Some entries follow. Reproduce exactly the lines starting at the one with "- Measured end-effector" and stopping after the one with "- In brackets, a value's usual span".
-----
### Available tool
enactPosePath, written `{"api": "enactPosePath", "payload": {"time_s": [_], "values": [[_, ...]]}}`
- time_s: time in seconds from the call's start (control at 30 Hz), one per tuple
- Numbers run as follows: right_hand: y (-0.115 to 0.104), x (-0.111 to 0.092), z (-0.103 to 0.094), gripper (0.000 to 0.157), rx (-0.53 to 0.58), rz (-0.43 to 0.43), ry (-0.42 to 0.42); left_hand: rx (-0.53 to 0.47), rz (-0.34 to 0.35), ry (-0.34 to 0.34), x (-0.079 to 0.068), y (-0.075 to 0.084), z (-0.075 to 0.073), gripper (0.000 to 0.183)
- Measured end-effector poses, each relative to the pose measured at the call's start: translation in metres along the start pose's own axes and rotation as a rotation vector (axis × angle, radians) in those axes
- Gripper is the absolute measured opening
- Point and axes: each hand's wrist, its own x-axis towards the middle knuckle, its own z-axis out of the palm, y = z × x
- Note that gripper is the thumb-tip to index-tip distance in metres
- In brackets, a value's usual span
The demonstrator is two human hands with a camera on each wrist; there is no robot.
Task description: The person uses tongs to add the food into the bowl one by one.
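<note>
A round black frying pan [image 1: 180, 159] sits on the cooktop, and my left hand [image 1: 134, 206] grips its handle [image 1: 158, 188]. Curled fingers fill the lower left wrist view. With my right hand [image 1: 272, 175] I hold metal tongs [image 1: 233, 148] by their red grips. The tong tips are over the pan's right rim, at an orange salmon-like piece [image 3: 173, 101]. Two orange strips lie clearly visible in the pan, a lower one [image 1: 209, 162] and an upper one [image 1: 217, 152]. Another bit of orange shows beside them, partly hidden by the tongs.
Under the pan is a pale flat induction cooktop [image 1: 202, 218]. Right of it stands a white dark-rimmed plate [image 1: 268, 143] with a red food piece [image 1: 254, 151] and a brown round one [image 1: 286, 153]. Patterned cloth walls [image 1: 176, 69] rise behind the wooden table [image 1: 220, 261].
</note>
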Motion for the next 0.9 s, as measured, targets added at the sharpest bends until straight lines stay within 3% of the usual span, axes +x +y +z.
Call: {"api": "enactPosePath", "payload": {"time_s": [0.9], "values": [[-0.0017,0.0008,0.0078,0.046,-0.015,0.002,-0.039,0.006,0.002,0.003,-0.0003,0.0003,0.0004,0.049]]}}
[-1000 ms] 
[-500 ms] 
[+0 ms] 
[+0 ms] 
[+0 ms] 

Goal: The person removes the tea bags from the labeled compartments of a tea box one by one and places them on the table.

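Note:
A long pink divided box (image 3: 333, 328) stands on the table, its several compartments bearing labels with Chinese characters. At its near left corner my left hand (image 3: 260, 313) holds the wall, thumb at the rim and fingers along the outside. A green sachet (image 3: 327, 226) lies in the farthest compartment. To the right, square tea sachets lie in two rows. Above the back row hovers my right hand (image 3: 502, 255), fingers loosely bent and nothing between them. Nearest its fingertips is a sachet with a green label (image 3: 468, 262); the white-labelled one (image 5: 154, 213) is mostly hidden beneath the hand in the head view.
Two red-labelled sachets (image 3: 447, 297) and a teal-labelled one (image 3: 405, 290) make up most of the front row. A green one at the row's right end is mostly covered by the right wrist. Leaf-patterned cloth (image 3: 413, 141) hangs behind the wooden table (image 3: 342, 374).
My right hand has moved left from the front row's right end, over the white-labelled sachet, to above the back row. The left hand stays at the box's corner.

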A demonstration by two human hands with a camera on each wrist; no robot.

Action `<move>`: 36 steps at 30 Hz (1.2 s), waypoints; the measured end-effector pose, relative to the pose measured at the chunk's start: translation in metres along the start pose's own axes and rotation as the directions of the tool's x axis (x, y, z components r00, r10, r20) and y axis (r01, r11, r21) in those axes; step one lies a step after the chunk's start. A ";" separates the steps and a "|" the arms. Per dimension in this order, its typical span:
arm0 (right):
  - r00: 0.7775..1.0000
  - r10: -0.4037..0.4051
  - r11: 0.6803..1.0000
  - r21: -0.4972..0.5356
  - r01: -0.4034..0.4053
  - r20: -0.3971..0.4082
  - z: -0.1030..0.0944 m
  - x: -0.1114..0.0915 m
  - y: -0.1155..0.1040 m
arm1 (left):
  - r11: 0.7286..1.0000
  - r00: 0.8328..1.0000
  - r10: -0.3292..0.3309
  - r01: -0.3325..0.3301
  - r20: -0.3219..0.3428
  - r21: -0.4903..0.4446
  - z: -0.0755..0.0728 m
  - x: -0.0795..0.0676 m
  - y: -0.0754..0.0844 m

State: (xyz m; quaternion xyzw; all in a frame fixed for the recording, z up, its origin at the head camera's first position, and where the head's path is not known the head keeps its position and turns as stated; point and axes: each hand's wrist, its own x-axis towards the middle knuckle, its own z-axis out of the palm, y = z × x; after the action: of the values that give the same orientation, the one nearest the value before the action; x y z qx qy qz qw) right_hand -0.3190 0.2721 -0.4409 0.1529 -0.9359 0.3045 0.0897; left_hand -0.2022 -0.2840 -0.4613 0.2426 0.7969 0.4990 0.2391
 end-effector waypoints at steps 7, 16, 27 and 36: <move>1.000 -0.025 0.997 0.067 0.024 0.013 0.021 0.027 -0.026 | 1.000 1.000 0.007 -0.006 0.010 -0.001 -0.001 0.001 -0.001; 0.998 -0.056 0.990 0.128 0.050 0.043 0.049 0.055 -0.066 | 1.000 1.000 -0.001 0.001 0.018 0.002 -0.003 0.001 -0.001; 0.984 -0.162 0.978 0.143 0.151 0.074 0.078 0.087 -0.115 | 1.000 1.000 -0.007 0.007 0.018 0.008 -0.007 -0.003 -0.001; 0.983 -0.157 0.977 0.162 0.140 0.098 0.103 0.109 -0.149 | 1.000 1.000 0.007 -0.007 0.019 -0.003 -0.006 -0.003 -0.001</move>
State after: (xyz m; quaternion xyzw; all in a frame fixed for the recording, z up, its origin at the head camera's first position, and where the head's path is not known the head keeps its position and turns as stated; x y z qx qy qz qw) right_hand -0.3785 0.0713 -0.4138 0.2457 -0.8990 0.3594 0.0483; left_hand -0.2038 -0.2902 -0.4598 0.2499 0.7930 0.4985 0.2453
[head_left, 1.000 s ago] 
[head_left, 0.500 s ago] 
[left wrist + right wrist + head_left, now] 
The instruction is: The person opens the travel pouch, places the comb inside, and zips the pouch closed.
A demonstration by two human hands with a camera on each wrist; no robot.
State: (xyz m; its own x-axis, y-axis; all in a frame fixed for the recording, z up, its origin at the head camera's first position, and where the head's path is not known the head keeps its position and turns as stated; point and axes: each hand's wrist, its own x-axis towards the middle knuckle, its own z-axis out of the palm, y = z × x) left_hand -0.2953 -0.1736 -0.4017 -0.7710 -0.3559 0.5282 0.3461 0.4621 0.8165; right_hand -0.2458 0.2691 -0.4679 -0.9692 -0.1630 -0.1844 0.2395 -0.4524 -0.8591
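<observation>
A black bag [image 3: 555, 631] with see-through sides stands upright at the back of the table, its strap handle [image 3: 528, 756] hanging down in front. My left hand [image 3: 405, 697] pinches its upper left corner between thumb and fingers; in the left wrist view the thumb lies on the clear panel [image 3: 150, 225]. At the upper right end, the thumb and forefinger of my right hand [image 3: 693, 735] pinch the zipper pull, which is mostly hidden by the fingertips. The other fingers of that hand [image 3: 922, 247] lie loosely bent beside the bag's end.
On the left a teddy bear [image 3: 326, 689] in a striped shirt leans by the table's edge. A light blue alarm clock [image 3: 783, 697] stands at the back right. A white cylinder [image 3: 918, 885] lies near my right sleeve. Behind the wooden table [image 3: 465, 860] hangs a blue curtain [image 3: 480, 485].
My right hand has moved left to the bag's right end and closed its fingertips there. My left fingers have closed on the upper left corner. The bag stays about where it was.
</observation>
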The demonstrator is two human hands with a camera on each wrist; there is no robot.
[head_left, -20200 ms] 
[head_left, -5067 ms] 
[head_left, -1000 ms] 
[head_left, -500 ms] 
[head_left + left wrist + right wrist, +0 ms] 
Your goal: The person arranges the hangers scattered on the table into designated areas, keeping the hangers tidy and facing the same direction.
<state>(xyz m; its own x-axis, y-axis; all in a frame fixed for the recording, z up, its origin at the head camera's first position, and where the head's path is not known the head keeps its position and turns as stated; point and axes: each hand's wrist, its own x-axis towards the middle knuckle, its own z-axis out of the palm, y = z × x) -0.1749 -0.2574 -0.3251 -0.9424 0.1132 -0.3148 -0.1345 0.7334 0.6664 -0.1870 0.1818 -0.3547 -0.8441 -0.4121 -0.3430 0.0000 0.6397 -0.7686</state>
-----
- _RESULT BELOW_
- Measured end-effector poses, each relative to the pose measured at the call's start: translation in metres along the start pose's own axes and rotation as a rotation vector (axis × angle, radians) in those axes
- Gripper is the absolute measured opening
- Point and axes: each hand's wrist, its own x-axis towards the middle knuckle, its own z-axis out of the palm, y = z × x
- Note that gripper is the thumb-tip to index-tip distance in metres
- In brackets, a value's usual span

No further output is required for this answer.